Out of it

I have been having some treatment in hospital that has meant I have been out of action for the best part of two weeks. It is the first time in my professional life that I have been away from the web for an extended period. I think ‘out of it’ describes my position very well.

Whilst I have been treated, I am mindful that my community of Braidwood has been fighting one of the largest fires in living memory, the North Black Range Fire, Palerang.

The fire started about the time I entered hospital and since then has become an enormous fire. What impressed me about the Braidwood response was its relationship with all the training that had occurred in preparation for a long fire season. The Braidwood group has a Messenger page to stay connected and makes extensive use of the BART responder software platform (link). I was interested to to see the way the community used Facebook to share stories and images (link).
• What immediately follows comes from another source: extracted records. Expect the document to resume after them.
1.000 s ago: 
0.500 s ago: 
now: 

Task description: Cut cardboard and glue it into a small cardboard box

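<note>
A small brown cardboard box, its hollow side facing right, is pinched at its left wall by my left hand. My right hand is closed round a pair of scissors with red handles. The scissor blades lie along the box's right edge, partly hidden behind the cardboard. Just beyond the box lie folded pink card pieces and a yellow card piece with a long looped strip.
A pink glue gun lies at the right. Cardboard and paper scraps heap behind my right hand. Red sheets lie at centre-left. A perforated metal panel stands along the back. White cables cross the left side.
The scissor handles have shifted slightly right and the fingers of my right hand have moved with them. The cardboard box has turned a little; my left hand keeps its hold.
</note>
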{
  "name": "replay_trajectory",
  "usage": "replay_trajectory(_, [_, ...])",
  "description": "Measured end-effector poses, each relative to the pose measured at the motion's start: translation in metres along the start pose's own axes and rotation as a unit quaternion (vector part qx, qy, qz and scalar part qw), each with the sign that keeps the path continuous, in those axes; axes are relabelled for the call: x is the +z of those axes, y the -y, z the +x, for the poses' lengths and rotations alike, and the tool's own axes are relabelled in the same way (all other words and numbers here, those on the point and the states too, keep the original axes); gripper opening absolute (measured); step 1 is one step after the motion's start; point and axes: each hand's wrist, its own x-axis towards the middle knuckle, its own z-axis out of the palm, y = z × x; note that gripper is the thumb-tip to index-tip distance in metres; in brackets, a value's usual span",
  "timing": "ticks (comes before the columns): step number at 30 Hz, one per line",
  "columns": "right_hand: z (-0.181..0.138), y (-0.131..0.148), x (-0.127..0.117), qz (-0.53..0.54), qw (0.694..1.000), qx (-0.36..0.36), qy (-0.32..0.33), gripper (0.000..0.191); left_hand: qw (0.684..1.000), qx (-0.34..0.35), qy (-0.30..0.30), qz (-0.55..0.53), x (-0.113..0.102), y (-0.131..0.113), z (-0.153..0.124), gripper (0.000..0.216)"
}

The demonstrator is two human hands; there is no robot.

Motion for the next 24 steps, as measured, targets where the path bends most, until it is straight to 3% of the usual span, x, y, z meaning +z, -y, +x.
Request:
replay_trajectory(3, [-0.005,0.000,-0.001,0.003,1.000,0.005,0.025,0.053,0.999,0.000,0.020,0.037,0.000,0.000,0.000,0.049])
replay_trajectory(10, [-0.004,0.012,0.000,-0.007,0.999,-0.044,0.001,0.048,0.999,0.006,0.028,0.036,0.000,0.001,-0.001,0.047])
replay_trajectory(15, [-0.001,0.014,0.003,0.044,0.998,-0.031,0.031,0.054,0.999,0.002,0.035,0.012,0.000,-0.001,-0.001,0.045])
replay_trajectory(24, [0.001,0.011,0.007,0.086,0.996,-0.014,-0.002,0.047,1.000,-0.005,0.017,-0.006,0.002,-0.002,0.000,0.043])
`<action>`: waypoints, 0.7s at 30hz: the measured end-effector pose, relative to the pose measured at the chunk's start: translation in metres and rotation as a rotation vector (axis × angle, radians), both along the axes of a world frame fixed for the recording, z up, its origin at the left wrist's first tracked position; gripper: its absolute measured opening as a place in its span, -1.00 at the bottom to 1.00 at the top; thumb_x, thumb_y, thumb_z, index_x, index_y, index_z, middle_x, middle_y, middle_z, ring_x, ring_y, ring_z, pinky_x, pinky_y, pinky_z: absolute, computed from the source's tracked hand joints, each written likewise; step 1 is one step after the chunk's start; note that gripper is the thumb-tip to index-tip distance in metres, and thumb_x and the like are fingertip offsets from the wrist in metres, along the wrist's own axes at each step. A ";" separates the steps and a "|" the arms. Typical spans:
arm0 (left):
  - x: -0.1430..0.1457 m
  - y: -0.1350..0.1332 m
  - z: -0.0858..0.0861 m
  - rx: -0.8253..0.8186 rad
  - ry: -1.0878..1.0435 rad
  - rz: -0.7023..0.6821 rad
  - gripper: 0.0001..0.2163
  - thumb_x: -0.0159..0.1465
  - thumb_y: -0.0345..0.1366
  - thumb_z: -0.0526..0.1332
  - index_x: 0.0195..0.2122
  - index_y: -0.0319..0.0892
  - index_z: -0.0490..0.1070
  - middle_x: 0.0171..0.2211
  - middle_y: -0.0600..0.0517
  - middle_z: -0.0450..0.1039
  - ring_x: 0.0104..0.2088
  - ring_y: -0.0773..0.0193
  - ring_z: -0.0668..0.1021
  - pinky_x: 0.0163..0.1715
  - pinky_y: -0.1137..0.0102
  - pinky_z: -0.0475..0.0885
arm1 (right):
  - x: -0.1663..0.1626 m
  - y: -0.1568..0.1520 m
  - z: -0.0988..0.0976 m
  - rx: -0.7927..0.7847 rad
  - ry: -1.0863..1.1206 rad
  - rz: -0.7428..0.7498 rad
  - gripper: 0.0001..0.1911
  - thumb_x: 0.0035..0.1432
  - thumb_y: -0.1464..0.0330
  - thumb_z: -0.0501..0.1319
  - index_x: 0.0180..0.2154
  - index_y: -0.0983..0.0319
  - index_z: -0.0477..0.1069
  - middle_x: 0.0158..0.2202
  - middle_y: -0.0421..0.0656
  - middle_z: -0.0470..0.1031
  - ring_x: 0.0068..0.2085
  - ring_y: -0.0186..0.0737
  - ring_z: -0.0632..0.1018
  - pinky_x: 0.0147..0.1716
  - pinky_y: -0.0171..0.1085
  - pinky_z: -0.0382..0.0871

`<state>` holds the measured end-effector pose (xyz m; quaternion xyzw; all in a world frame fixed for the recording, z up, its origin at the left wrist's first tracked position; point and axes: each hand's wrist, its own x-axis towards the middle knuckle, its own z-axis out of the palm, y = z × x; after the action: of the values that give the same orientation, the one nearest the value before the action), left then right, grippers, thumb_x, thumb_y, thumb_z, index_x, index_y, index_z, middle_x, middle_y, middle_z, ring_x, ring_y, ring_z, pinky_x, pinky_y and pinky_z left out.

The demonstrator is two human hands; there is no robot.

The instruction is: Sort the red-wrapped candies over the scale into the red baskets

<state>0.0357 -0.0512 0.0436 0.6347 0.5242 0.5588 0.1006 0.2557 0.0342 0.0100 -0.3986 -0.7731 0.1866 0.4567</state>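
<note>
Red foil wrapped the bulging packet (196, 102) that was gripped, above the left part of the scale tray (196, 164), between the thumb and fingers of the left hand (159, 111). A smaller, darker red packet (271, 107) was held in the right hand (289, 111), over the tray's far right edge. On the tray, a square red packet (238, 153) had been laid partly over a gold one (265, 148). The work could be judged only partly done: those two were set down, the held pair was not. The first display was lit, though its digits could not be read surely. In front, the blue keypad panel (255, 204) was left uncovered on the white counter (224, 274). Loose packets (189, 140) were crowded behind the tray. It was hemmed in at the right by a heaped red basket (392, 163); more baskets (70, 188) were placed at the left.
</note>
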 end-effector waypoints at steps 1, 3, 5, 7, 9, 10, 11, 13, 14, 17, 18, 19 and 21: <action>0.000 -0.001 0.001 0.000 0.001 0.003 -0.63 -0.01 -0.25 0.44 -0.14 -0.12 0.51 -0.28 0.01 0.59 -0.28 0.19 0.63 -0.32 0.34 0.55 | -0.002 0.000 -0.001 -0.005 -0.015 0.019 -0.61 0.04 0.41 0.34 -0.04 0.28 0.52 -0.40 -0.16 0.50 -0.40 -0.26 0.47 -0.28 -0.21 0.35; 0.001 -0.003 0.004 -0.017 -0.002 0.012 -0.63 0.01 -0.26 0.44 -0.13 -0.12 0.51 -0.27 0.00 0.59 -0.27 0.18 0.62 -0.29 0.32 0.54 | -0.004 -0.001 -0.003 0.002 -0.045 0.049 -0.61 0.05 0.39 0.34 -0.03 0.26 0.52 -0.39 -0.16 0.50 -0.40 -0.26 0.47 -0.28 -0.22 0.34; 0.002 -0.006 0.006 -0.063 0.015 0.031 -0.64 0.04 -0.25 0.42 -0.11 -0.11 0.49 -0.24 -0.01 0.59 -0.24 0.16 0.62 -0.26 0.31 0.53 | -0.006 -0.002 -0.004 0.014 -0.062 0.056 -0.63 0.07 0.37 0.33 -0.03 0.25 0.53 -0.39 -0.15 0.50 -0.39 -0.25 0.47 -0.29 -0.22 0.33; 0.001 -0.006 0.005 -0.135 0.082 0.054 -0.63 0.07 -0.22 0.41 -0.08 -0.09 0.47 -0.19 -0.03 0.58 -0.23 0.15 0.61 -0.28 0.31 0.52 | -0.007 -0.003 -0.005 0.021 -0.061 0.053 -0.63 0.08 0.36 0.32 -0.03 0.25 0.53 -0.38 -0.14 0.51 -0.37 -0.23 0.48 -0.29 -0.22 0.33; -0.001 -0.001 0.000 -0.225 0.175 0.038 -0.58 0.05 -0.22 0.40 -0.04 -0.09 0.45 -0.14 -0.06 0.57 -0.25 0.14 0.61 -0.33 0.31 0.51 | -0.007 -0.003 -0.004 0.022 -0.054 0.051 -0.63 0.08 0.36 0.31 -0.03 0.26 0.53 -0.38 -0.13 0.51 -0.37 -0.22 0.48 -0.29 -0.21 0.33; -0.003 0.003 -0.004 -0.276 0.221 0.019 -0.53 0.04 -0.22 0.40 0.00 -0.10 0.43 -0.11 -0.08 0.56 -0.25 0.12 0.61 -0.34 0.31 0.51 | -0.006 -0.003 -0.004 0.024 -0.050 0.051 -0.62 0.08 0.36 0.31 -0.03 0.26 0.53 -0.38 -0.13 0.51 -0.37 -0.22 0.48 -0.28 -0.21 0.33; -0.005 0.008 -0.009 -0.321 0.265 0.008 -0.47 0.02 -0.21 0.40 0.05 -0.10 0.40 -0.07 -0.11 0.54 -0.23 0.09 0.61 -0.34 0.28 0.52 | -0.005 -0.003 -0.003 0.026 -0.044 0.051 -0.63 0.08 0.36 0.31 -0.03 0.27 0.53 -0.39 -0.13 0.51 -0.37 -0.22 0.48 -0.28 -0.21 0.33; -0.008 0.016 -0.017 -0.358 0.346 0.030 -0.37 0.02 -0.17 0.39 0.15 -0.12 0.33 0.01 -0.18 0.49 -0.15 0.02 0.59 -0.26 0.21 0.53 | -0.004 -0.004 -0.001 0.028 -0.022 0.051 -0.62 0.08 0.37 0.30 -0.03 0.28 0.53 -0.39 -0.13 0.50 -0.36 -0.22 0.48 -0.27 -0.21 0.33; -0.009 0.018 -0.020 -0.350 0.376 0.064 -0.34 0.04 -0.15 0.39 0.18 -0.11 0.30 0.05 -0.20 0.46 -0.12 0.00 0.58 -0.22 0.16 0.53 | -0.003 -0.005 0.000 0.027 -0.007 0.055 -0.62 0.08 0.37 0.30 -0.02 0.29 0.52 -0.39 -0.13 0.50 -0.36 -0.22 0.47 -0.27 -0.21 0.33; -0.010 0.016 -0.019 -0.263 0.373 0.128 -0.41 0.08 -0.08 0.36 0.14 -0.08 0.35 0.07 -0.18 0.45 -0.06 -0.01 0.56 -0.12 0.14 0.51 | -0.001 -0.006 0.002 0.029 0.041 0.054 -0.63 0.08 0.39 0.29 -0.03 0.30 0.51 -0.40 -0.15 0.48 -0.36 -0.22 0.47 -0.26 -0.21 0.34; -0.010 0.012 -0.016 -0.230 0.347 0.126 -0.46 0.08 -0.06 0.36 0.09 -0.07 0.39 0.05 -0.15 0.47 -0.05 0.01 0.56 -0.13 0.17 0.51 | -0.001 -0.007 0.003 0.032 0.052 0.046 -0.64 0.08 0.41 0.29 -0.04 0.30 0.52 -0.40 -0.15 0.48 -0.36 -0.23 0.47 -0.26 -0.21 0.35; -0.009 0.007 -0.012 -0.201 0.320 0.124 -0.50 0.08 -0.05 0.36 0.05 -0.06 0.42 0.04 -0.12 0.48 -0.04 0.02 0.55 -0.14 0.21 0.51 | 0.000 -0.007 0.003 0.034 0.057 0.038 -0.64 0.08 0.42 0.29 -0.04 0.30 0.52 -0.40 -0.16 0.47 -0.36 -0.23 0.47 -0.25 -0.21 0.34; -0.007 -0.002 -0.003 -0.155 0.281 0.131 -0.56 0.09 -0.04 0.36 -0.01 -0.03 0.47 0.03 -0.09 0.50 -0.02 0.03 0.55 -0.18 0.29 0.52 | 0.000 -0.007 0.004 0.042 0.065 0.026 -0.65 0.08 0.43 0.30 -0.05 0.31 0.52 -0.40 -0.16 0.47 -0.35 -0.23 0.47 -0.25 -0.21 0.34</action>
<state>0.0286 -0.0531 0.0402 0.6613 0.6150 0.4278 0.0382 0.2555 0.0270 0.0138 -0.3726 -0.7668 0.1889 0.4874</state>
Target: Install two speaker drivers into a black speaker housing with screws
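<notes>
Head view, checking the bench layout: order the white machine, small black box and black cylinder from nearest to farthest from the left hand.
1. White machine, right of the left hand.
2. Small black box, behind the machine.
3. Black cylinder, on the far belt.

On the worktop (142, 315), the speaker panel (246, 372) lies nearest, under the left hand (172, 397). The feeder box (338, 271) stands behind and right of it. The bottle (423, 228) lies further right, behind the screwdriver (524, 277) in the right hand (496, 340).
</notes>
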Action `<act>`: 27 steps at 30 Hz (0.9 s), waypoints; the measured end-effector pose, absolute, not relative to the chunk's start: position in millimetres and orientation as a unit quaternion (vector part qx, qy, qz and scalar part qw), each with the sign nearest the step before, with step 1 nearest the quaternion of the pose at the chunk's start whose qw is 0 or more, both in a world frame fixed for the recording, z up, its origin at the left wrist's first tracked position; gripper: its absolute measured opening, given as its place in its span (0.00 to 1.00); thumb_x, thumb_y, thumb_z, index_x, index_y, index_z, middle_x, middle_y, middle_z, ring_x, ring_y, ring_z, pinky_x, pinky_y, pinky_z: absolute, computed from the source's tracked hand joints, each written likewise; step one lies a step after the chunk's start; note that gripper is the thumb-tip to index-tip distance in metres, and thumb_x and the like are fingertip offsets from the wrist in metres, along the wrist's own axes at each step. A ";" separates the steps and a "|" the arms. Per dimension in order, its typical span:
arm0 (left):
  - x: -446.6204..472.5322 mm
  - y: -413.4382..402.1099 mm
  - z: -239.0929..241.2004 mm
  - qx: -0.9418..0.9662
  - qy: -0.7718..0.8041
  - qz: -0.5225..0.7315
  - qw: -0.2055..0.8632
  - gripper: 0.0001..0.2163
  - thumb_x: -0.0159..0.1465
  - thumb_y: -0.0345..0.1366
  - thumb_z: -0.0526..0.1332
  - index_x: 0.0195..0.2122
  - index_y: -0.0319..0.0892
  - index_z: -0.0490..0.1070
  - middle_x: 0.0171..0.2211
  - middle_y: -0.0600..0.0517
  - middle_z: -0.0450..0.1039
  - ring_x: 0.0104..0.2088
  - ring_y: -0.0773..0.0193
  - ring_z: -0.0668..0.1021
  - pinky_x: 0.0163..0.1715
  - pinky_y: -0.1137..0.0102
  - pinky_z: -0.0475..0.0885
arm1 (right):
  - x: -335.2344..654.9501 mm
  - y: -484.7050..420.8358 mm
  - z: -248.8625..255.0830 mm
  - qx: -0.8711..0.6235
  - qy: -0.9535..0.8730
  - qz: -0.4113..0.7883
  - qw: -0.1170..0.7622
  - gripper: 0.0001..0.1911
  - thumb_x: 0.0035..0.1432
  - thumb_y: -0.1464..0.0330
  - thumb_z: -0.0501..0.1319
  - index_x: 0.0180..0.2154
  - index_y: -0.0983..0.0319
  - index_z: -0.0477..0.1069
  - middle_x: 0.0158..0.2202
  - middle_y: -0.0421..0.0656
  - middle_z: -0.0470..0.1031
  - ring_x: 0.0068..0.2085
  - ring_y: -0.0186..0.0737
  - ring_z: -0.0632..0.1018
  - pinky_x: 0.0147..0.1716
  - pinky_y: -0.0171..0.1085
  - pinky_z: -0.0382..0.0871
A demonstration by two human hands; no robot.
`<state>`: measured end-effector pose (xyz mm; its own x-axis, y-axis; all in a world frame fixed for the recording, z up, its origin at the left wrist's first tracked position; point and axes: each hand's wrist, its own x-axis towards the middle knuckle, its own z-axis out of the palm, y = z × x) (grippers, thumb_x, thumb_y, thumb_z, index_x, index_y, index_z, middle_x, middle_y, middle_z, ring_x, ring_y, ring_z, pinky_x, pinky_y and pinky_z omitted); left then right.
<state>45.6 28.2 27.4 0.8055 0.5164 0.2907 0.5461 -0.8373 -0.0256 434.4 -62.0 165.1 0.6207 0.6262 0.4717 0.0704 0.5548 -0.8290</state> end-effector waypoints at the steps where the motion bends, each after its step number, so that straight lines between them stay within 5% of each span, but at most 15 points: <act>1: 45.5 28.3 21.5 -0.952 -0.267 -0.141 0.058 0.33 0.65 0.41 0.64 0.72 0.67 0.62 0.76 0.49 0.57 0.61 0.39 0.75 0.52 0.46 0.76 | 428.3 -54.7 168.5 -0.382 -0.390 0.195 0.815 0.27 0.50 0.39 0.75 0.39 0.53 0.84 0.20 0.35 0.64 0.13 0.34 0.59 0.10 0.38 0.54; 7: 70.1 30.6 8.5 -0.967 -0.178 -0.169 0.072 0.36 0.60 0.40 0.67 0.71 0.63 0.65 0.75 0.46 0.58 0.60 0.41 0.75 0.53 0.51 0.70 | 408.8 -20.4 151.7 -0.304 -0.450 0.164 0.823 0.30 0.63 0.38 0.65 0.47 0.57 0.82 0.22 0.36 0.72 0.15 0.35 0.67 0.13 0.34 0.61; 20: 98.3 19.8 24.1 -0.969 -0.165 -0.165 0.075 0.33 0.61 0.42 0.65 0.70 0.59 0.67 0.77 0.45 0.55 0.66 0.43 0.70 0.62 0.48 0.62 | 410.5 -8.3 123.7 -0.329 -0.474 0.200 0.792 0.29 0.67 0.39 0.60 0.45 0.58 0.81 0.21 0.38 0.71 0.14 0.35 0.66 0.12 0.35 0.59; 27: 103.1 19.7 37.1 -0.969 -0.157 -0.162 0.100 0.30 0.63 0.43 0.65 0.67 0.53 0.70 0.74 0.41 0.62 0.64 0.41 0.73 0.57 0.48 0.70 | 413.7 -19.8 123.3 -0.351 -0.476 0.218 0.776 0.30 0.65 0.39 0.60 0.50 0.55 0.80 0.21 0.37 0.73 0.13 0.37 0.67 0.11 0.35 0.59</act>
I was definitely out of this. The fire put everything else into perspective. When I am connected to the web, two of my interests are ensuring I have updated my performance data archives to give me contexts about which and with which to contemplate performativity issues. All my data are on Google Sheets.

The other work I do is to scan the web for meta analytical issues (link). I think this is the ‘pedagogical intent’ that Michael Feldstein has described in a recent post (link). Michael observes “the challenge that we face as educators is that learning, which happens completely inside the heads of the learners, is invisible. We can not observe it directly”. He adds “If we are going to make progress toward educationally useful analytics, then we must ruthlessly expunge all traces of magical thinking about data”. 

Michael concludes “we have to and can boil down chains of inference that combine pedagogical intent into simple human language that educators can understand and articulate for themselves”. This language fascinates me as we develop our language about data.

My hope is that as I move back into web access, I can start to synthesise these ‘in it’ opportunities.